→ **Exercise description**
Each entry must be written out again exactly as it stands.

Records from a collection
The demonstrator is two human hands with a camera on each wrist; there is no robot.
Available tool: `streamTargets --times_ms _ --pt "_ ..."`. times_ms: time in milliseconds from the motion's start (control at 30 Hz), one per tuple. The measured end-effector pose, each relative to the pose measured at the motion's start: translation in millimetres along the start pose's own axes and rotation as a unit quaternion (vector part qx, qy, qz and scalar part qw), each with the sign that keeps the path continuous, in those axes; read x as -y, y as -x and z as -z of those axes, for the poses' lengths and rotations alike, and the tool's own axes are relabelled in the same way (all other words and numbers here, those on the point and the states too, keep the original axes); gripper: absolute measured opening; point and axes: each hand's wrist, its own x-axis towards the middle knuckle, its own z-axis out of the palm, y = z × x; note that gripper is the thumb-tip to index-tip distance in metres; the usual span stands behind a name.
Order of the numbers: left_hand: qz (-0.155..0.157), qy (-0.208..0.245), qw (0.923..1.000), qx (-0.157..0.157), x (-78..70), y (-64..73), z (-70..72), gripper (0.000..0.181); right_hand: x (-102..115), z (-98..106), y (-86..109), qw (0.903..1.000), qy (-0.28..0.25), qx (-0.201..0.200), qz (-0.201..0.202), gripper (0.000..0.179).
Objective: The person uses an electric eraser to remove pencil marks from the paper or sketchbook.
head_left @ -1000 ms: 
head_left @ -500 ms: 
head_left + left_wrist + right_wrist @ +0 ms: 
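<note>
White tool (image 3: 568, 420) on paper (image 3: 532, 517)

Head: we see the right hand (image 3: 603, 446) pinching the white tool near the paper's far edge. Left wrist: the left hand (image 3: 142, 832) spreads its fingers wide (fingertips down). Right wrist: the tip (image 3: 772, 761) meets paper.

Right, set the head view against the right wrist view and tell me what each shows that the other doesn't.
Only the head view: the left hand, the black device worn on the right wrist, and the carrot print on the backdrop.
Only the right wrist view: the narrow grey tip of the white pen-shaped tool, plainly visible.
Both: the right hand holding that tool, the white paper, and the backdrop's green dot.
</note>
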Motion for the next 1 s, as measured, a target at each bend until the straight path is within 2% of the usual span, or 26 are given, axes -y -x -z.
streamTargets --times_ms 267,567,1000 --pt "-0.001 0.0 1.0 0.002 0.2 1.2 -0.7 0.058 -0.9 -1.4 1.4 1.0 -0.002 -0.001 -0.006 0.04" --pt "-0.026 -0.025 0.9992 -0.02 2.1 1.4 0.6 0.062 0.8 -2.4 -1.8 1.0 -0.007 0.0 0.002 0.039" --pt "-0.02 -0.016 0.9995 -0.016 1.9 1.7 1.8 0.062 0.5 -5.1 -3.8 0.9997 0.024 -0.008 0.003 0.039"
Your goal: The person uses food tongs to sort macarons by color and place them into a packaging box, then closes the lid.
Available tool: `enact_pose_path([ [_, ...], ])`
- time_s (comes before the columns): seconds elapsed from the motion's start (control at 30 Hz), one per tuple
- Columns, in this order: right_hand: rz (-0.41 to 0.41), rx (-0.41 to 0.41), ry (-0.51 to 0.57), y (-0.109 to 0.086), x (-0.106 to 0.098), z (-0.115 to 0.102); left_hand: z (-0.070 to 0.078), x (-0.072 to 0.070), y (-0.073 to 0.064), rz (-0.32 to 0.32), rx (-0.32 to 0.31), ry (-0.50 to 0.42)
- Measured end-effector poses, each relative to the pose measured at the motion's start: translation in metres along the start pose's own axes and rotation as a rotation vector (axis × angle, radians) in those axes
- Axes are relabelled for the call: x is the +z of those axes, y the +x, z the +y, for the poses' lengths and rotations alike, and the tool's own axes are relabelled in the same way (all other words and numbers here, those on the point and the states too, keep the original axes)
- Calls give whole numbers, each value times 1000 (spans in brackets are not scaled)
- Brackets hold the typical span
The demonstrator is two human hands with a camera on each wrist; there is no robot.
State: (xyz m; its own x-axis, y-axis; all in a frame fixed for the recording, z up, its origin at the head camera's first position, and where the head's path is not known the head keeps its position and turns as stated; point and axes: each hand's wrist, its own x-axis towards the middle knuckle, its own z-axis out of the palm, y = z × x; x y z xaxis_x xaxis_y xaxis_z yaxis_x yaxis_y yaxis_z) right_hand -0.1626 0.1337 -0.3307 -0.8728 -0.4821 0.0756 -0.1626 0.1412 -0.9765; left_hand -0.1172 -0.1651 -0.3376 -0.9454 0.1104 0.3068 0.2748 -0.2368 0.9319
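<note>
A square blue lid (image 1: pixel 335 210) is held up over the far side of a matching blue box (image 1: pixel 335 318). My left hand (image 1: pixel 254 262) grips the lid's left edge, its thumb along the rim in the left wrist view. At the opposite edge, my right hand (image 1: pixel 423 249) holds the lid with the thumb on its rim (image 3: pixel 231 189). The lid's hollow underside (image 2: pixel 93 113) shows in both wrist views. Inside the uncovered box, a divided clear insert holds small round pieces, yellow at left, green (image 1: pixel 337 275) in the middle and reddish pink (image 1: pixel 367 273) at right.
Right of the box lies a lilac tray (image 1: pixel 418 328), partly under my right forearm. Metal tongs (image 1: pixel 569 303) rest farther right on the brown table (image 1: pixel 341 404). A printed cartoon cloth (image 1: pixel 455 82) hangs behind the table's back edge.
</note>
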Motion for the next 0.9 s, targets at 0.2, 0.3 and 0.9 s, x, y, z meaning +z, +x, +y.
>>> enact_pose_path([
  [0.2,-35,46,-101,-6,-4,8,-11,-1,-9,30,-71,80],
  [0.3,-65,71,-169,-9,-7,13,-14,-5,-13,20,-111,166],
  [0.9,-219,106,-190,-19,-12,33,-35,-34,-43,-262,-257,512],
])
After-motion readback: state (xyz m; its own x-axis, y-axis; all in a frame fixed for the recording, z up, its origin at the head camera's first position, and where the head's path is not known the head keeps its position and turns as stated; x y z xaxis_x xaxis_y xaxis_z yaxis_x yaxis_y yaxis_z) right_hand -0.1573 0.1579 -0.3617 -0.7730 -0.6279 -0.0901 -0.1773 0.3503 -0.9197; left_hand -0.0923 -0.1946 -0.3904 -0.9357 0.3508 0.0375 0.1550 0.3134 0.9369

→ **Solution**
The demonstrator is two human hands with a camera on each wrist; there is no robot.
Available tool: `streamTargets --times_ms _ --pt "_ ..."`. times_ms: time in milliseconds from the motion's start (control at 30 Hz), one per tuple. The measured end-effector pose, each relative to the pose measured at the motion's start: translation in millimetres along the start pose's own axes and rotation as a unit quaternion (vector part qx, qy, qz and scalar part qw), each with the sign that keeps the path continuous, in those axes; read x as -y, y as -x and z as -z of those axes, for the poses' lengths and rotations alike, and the tool's own axes are relabelled in the same way (all other words and numbers here, those on the point and the states too, keep the original axes); gripper: absolute measured opening; point and axes: each hand's wrist, its own x-axis towards the middle knuckle, its own z-axis out of the palm, y = z × x; note that gripper is the thumb-tip to index-tip distance in metres; the usual span stands behind a name.
Order of the numbers: left_hand: qz (-0.155..0.157), qy (-0.208..0.245), qw (0.923..1.000), qx (-0.157..0.157), x (-78..70), y (-64..73), z (-70..72), gripper (0.000..0.181); right_hand: x (-102..115), z (-98..106), y (-86..109), qw (0.903..1.000), qy (-0.28..0.25), qx (-0.201..0.200), qz (-0.201..0.202), gripper (0.000..0.179).
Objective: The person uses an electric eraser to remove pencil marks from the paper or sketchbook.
head_left @ -1000 ms: 
head_left @ -500 ms: 
head_left + left_wrist + right_wrist @ +0 ms: 
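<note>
White tool (image 3: 568, 420) on paper (image 3: 532, 517)

Head: we see the right hand (image 3: 603, 446) pinching the white tool near the paper's far edge. Left wrist: the left hand (image 3: 142, 832) spreads its fingers wide (fingertips down). Right wrist: the tip (image 3: 772, 761) meets paper.

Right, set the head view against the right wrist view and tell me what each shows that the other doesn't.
Only the head view: the left hand, the black device worn on the right wrist, and the carrot print on the backdrop.
Only the right wrist view: the narrow grey tip of the white pen-shaped tool, plainly visible.
Both: the right hand holding that tool, the white paper, and the backdrop's green dot.
</note>
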Motion for the next 1 s, as measured, a target at each bend until the straight path is within 2% of the usual span, or 26 are given, axes -y -x -z.
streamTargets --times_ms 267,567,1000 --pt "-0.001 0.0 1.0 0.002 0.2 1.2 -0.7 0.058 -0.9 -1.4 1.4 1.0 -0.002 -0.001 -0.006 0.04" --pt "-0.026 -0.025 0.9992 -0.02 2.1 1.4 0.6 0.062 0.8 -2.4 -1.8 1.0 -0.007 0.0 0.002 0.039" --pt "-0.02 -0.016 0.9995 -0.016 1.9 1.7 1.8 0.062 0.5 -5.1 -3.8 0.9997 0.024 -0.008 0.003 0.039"
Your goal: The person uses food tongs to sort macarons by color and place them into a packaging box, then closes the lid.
Available tool: `enact_pose_path([ [_, ...], ])`
- time_s (comes before the columns): seconds elapsed from the motion's start (control at 30 Hz), one per tuple
- Columns, in this order: right_hand: rz (-0.41 to 0.41), rx (-0.41 to 0.41), ry (-0.51 to 0.57), y (-0.109 to 0.086), x (-0.106 to 0.098), z (-0.115 to 0.102); left_hand: z (-0.070 to 0.078), x (-0.072 to 0.070), y (-0.073 to 0.064), rz (-0.32 to 0.32), rx (-0.32 to 0.31), ry (-0.50 to 0.42)
- Measured end-effector poses, each relative to the pose measured at the motion's start: translation in metres along the start pose's own axes and rotation as a rotation vector (axis × angle, radians) in those axes
- Axes are relabelled for the call: x is the +z of those axes, y the +x, z the +y, for the poses' lengths and rotations alike, and the tool's own axes are relabelled in the same way (all other words and numbers here, those on the point and the states too, keep the original axes)
- Calls give whole numbers, each value times 1000 (spans in brackets are not scaled)
- Brackets hold the typical span
The demonstrator is two human hands with a camera on each wrist; there is no robot.
State: (xyz m; its own x-axis, y-axis; all in a frame fixed for the recording, z up, its origin at the head camera's first position, and where the head's path is not known the head keeps its position and turns as stated; point and axes: each hand's wrist, its own x-axis towards the middle knuckle, its own z-axis out of the palm, y = z × x; x y z xaxis_x xaxis_y xaxis_z yaxis_x yaxis_y yaxis_z) right_hand -0.1626 0.1337 -0.3307 -0.8728 -0.4821 0.0756 -0.1626 0.1412 -0.9765; left_hand -0.1172 -0.1651 -0.3376 -0.9454 0.1104 0.3068 0.2748 -0.2368 0.9319
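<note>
A square blue lid (image 1: pixel 335 210) is held up over the far side of a matching blue box (image 1: pixel 335 318). My left hand (image 1: pixel 254 262) grips the lid's left edge, its thumb along the rim in the left wrist view. At the opposite edge, my right hand (image 1: pixel 423 249) holds the lid with the thumb on its rim (image 3: pixel 231 189). The lid's hollow underside (image 2: pixel 93 113) shows in both wrist views. Inside the uncovered box, a divided clear insert holds small round pieces, yellow at left, green (image 1: pixel 337 275) in the middle and reddish pink (image 1: pixel 367 273) at right.
Right of the box lies a lilac tray (image 1: pixel 418 328), partly under my right forearm. Metal tongs (image 1: pixel 569 303) rest farther right on the brown table (image 1: pixel 341 404). A printed cartoon cloth (image 1: pixel 455 82) hangs behind the table's back edge.
</note>
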Motion for the next 0.9 s, targets at 0.2, 0.3 and 0.9 s, x, y, z meaning +z, +x, +y.
>>> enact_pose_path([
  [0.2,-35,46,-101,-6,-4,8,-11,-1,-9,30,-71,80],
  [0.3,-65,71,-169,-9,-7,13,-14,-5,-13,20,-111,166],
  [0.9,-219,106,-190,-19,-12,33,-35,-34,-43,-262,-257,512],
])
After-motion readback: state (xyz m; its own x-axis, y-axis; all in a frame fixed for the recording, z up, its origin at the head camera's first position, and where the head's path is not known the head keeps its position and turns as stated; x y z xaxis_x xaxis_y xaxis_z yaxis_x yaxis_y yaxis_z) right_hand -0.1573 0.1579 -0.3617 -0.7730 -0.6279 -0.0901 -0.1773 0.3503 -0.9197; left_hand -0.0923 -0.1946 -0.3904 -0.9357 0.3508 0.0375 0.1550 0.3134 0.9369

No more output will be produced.